Netflix film I Am Jonas intrinsically links a man’s past with his present, presenting a deep, thriller-type coming of age story that’s worthwhile.
I Am Jonas was released on Netflix on March 6, 2020 — add it to your list now.
It’s common to embark on a coming-of-age story that roots itself in a hidden trauma for the lead character. Last week Netflix released I Am Not Okay WIth This, introducing a character that defined their upbringing based on their past and their issues were intrinsically linked to their mental health. I Am Jonas is oddly the same, but also flagrantly different. As an audience member, you find yourself stroking your chin wondering what the compelling link is between the teenage lead character and their experiences as an adult.
Jonas is obviously the lead character; as a teenager, he is a secretive teenager, quickly falling for a boy that takes a sudden interest in him, as they find reasons to skip classes to be around each other. As an adult, Jonas in impulsive and fractured; finding himself at night clubs, repeatedly cheating on his partner at home. He looks like a man lost, looking for a meaning that does not exist.

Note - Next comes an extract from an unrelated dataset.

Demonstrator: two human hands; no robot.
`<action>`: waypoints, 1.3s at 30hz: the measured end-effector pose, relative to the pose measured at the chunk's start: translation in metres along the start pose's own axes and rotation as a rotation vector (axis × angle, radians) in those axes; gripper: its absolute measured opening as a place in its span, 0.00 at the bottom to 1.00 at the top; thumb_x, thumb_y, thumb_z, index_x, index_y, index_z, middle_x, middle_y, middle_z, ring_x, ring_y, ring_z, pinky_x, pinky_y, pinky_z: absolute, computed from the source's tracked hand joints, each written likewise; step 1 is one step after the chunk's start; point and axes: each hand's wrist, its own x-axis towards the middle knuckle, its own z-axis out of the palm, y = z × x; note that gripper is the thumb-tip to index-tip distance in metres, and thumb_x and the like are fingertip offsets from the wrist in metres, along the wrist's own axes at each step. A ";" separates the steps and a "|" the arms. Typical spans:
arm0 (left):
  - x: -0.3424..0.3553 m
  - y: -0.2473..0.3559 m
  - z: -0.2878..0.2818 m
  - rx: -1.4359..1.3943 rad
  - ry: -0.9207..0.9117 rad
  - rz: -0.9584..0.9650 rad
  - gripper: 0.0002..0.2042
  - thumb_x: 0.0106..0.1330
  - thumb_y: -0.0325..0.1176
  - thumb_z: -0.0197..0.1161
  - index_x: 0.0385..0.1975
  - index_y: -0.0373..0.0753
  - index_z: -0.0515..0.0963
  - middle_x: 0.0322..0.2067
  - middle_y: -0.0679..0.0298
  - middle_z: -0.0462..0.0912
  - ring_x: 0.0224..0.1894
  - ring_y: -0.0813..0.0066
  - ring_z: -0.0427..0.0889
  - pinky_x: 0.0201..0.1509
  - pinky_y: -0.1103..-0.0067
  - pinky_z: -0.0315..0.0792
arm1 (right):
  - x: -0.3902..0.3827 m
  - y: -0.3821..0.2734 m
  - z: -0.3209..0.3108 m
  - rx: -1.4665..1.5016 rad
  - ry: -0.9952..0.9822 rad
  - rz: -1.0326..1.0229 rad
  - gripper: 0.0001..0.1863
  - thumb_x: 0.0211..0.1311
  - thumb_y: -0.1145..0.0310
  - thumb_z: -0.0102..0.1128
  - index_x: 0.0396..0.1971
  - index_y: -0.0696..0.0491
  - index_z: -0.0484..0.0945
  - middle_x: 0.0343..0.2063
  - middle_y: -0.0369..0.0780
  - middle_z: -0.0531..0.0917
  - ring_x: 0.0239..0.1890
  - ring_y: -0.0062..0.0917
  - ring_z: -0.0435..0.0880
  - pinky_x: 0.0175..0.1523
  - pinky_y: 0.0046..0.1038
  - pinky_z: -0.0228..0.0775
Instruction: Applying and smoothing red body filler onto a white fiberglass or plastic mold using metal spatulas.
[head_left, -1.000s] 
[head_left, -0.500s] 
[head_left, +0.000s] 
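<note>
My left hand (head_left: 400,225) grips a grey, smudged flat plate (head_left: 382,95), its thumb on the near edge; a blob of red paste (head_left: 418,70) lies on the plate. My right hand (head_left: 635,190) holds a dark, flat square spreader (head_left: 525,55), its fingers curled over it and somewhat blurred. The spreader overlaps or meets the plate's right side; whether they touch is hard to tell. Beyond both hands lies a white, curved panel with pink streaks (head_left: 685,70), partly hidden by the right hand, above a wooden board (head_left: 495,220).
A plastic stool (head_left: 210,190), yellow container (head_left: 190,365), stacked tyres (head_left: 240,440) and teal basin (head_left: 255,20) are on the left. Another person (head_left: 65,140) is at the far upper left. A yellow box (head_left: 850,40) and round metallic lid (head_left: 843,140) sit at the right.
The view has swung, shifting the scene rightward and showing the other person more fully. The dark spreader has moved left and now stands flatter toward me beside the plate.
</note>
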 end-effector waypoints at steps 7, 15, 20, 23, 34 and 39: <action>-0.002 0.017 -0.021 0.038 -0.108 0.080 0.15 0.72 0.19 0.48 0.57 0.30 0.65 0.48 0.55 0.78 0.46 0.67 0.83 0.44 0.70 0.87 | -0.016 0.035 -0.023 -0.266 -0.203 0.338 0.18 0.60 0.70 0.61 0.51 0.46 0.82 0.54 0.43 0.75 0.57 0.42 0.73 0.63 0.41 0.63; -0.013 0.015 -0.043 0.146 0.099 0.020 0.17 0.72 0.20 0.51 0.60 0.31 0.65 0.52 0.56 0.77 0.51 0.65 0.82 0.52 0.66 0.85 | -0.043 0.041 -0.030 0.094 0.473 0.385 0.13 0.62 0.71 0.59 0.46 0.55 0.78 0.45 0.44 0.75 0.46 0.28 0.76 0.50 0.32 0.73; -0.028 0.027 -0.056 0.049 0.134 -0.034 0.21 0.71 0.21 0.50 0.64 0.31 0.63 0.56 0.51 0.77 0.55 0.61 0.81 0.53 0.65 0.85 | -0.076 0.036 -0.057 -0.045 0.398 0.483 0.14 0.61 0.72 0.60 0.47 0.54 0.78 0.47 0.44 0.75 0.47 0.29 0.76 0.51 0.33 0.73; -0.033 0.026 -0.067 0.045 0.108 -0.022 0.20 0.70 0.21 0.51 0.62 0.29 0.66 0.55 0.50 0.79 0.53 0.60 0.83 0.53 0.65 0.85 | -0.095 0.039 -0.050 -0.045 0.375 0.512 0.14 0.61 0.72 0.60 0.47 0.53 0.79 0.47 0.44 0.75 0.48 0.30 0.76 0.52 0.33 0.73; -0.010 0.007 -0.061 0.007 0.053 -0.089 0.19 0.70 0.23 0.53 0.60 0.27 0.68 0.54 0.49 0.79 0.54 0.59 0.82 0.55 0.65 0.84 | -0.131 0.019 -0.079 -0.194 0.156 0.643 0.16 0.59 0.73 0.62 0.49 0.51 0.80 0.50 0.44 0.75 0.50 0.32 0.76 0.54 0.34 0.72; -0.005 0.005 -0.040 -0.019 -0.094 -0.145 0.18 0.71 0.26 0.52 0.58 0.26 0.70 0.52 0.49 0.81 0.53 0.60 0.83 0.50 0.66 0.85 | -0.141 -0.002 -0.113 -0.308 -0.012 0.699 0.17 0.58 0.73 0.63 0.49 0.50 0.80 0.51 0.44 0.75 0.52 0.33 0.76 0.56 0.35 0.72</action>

There’s more to the story of I Am Jonas that is best left for intrigue. The Netflix film is directed with a character focus, with the director purposefully placing the cameras on the characters so we can read their emotions for an extensive period of time. Body language speaks volumes, the dialogue is secondary in the Netflix film. The director had a clear vision — for the audience to understand the boy and the man; both versions of the same character work on twin tracks rather than one supporting the other.
I Am Jonas highlights the extreme homophobia a young gay teenager can experience while growing up — the intensity of the slurs at school are rife, which molds the attitudes and beliefs of a growing Jonas throughout the film. I Am Jonas takes the subject seriously rather than papering over the cracks, highlighting the attitudes of the past.
I Am Jonas is a well-woven, well-shot and well-acted French film with the running time of 82 minutes exemplifying the perfect length.